I beg to ask the Under Secretary of State for War how many soldiers serving in Great Britain and Ireland have been sentenced to imprisonment by courts-martial and commanding officers during the year 1897; and how many of these military prisoners were punished by bread and water, by irons, and by flogging, respectively, during their sentences?

MR. BRODRICK

The Returns are not sufficiently advanced to separate the sentences passed at home from those abroad; but of the two together 3,858 were by courts-martial and 3,704 by commanding officers.

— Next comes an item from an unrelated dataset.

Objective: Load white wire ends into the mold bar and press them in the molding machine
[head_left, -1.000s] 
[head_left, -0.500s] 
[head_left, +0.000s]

The punishments of prisoners, at home only, were dietary punishments (not necessarily bread and water), 800; irons or handcuffs, 15; flogging, by cat or birch, 7.

MR. M. DAVITT

I beg to ask the Under Secretary of State for War in how many of Her Majesty's military prisons are cranks and treadmills still retained as instruments of punishment; whether all soldiers sentenced to terms of imprisonment are subjected to this form of treatment; and whether such methods of correcting conduct in military prisoners are to be retained as part of the discipline of such prisons?

MR. BRODRICK

There are no treadmills in military prisons; cranks are in use during the first 14 days of a sentence to hard labour, as a form of penal labour in prisons where facilities do not exist for stone-breaking or other bodily labour. It is not proposed to discontinue the existing practice.